- _Collected data_
-- -- --

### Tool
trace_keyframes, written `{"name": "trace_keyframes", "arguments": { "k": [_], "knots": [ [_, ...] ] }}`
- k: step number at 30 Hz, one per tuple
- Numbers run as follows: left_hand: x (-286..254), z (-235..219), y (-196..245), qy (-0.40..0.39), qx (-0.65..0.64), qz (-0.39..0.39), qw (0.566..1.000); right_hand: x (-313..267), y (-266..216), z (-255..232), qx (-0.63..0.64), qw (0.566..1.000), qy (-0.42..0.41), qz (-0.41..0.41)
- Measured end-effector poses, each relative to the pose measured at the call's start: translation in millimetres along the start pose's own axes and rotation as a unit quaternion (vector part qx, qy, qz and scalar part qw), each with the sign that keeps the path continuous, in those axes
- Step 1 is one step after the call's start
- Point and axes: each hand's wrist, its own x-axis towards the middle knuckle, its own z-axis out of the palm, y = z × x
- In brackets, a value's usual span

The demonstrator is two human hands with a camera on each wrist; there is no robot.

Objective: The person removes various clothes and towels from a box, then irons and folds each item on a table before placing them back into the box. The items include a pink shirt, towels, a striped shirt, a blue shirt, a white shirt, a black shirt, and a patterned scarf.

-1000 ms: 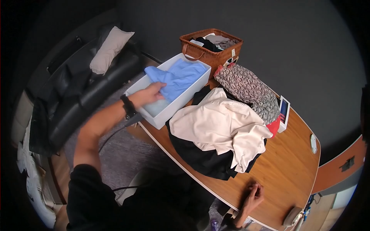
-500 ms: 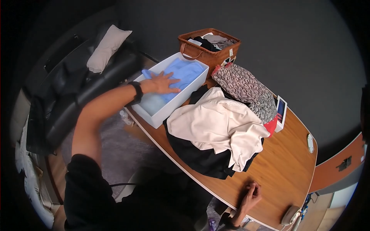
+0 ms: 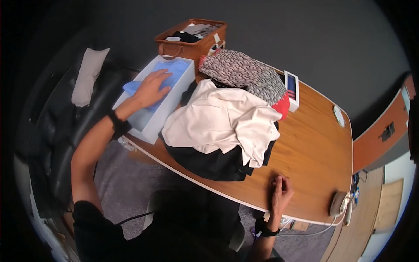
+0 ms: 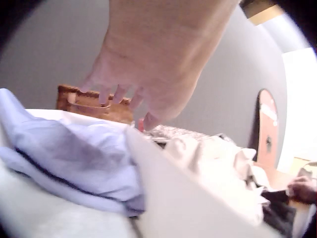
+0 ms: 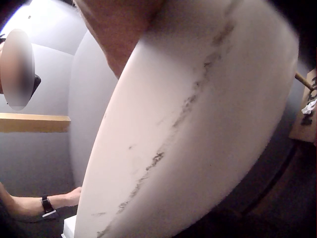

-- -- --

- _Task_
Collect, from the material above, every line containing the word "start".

- _Result of the task_
- Measured end-effector poses, each relative to the pose measured at the call's start: translation in millimetres along the start pose's own axes and rotation as a unit quaternion (vector part qx, qy, qz and scalar part qw), each with the sign that keeps the path continuous, in those axes
- Step 1 is one step after the call's start

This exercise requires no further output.